Minzolini: Grillo inghiottito dalla palude del grillismo. E nel M5S spuntano i “pentiti”
Ci mancava solo l’indagine su Beppe Grillo ad alimentare il caos nel M5S. Con i parlamentari che si dividono sul caso del fondatore e diventano addirittura garantisti, ripudiando la legge sul traffico di influenze che è proprio una creatura grillina.
E mentre i giornali parlano di nemesi, tranne Il Fatto che nasconde la notizia in prima, tra i pentastellati cresce lo sconforto. «Che ne uscirà pulito non c’è alcun dubbio – ragiona con Repubblica un parlamentare – ma magari succederà tra cinque anni, nel frattempo è una mazzata tremenda per lui e per il M5S».
Francesco Silvestri, tra i firmatari della proposta di legge dei 5 Stelle sul lobbying, nega che vi siano imbarazzi mentre i senatori della commissione Lavori pubblici e trasporti con una nota condivisa mettono le mani avanti: «Da quando il M5S è in Parlamento, Grillo non ha mai messo bocca neanche su mezzo emendamento, né su nessun altro passaggio dei lavori in commissione.
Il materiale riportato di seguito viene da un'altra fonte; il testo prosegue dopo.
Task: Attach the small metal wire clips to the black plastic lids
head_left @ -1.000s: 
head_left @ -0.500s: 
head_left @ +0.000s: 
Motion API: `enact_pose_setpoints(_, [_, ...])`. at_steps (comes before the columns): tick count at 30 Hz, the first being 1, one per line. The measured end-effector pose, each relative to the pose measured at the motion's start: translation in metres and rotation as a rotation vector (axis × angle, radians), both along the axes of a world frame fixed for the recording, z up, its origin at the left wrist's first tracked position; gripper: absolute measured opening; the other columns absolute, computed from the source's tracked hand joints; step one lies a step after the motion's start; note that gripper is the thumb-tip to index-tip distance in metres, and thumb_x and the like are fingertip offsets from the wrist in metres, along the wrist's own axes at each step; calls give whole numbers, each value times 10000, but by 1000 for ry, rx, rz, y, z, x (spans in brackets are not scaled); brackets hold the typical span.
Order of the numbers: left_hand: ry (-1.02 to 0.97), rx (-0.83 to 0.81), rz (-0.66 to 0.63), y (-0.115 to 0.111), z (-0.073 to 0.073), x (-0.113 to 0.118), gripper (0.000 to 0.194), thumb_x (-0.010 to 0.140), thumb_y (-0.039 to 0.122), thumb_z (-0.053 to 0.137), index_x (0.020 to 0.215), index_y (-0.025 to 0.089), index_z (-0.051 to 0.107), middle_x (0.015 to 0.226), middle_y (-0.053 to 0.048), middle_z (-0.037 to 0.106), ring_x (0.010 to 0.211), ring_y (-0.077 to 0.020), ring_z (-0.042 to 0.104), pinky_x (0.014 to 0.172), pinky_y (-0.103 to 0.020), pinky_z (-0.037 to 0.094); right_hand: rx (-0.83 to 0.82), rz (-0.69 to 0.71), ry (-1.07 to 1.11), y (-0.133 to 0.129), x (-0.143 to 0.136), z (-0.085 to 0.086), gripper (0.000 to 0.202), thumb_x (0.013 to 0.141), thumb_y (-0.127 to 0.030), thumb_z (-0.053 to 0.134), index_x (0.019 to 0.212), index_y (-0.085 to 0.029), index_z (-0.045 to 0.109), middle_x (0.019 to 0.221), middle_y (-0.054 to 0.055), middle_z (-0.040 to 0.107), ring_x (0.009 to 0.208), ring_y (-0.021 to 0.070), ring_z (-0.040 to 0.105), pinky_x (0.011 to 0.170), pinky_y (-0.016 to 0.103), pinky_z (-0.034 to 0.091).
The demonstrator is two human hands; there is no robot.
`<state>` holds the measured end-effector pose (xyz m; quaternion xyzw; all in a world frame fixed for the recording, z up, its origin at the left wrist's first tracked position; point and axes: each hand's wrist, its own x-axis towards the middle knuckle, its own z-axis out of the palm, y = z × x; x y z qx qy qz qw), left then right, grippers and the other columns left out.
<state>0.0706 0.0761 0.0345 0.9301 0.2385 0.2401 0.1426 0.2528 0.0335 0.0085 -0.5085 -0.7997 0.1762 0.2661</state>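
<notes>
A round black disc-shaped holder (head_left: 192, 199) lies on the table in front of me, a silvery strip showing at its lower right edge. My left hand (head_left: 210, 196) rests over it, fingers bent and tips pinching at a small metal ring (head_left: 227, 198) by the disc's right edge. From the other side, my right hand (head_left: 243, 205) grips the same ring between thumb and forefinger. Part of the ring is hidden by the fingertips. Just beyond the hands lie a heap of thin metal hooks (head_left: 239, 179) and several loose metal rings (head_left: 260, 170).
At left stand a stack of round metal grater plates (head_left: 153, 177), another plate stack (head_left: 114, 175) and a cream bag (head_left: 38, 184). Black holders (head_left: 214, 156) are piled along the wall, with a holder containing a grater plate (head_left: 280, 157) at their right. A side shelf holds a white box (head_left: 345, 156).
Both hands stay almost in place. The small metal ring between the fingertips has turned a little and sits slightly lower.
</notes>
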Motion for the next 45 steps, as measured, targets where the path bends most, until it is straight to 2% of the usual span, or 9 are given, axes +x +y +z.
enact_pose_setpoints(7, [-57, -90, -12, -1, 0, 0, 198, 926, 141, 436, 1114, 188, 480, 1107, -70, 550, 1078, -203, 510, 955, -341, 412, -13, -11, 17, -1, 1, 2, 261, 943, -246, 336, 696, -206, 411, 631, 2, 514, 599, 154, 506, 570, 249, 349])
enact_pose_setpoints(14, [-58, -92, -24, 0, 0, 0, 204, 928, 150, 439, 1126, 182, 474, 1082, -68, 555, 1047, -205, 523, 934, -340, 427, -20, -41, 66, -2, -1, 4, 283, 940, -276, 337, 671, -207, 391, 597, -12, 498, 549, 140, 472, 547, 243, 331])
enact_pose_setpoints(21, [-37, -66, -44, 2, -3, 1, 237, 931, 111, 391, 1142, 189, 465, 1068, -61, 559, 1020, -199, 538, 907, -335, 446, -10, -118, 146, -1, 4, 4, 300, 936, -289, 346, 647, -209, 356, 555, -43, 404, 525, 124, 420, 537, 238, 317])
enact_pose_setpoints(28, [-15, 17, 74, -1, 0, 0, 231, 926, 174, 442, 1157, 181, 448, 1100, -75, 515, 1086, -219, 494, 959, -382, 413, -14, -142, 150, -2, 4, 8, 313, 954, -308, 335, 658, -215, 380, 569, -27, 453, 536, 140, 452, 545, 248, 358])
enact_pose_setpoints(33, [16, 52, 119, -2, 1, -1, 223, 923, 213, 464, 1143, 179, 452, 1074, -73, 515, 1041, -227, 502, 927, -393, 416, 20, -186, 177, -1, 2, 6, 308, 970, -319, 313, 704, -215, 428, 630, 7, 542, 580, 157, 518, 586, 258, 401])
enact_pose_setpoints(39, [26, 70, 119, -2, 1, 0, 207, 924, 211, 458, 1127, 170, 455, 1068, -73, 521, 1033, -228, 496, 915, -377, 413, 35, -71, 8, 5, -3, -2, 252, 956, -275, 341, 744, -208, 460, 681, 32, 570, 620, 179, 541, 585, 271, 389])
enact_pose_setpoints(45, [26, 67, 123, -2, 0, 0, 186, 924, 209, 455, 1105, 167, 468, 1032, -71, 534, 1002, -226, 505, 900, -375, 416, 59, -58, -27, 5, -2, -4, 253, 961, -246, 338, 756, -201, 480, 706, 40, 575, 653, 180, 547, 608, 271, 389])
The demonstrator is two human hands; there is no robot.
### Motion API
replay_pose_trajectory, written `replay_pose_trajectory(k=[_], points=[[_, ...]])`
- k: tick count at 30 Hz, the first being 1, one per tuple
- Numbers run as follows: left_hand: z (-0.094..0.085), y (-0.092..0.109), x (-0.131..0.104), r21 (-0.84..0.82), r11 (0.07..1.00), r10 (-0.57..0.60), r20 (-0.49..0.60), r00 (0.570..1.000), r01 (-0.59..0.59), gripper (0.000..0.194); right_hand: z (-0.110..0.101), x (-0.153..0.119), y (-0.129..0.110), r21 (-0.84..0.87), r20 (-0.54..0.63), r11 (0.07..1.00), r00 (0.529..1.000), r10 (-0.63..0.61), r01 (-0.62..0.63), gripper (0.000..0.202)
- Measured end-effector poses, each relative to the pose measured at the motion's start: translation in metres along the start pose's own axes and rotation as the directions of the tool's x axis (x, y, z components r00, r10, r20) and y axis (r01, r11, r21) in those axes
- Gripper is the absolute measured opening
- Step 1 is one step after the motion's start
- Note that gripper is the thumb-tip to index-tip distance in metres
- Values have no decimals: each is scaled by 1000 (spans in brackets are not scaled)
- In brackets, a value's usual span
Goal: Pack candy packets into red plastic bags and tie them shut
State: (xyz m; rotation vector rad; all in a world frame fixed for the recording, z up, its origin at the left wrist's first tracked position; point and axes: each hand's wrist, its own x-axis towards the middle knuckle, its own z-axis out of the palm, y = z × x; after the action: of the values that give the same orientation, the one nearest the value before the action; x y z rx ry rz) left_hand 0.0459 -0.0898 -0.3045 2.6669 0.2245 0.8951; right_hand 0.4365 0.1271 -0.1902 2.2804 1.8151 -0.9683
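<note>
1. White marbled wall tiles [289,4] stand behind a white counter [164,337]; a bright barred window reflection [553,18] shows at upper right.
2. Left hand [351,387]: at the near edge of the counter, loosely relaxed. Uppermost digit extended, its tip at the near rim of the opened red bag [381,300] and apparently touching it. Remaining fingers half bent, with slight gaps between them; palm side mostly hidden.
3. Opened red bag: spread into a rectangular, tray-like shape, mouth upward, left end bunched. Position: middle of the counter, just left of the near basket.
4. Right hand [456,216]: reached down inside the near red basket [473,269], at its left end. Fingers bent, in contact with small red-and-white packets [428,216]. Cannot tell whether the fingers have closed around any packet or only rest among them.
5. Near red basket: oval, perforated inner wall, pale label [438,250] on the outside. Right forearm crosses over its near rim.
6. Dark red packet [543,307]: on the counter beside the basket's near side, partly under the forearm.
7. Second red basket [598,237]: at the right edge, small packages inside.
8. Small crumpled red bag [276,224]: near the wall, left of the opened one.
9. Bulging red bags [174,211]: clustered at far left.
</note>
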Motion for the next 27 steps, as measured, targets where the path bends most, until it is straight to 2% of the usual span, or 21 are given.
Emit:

Per quanto riguarda Moby, nei confronti dell’azienda c’è stato un approccio paritetico a quello di tutte le altre realtà analoghe. Chi segue i lavori della nostra commissione sa bene che la componente del M5S non è solita lasciarsi condizionare da soggetti esterni».
Nelle chat pentastellate però – avverte il Messaggero – ci si divide. E tra i big spuntano anche i garantisti perché – questa la tesi di molti M5s – «siamo stati proprio noi a rafforzare il reato di traffico d’influenze. E abbiamo fatto male». La preoccupazione è che possano venir fuori i messaggi che il fondatore M5s si è scambiato con i parlamentari, nella convinzione comune, tuttavia, che «ogni accusa cadrà nel nulla».
Sul Giornale Augusto Minzolini ironizza. “L’Elevato – scrive – è stato inghiottito da quella palude che è al confine tra politica e società e che ha dato modo alla magistratura di aumentare la sua influenza. È la conferma che il tritacarne non finirà mai. Che una certa mentalità, che punta a «criminalizzare la politica» in tutte le sue forme, ormai è entrata nella cultura, o «subcultura», del Paese. Al punto che ne pagano il fio anche i «puri» di turno, quelli che hanno avuto la bella idea di creare un partito sul giustizialismo”.
“Questo magma culturale – prosegue Minzolini – è il richiamo della foresta da trent’ anni per certi mondi. Quelli che gioivano del linciaggio di Bettino Craxi e che ora, un po’ attempati, resuscitano l’anti-berlusconismo in tutte le sue forme, anche le peggiori, per bloccare la corsa del Cavaliere verso il Quirinale. Ma sono gli stessi che si sono scagliati contro Renzi o contro Salvini. Mondi che non hanno più seguito (le manifestazioni anacronistiche del Popolo Viola vanno deserte), ma che continuano ad avere peso nei media e, soprattutto, nel meccanismo mediatico-giudiziario che da decenni punta a condizionare il Paese”.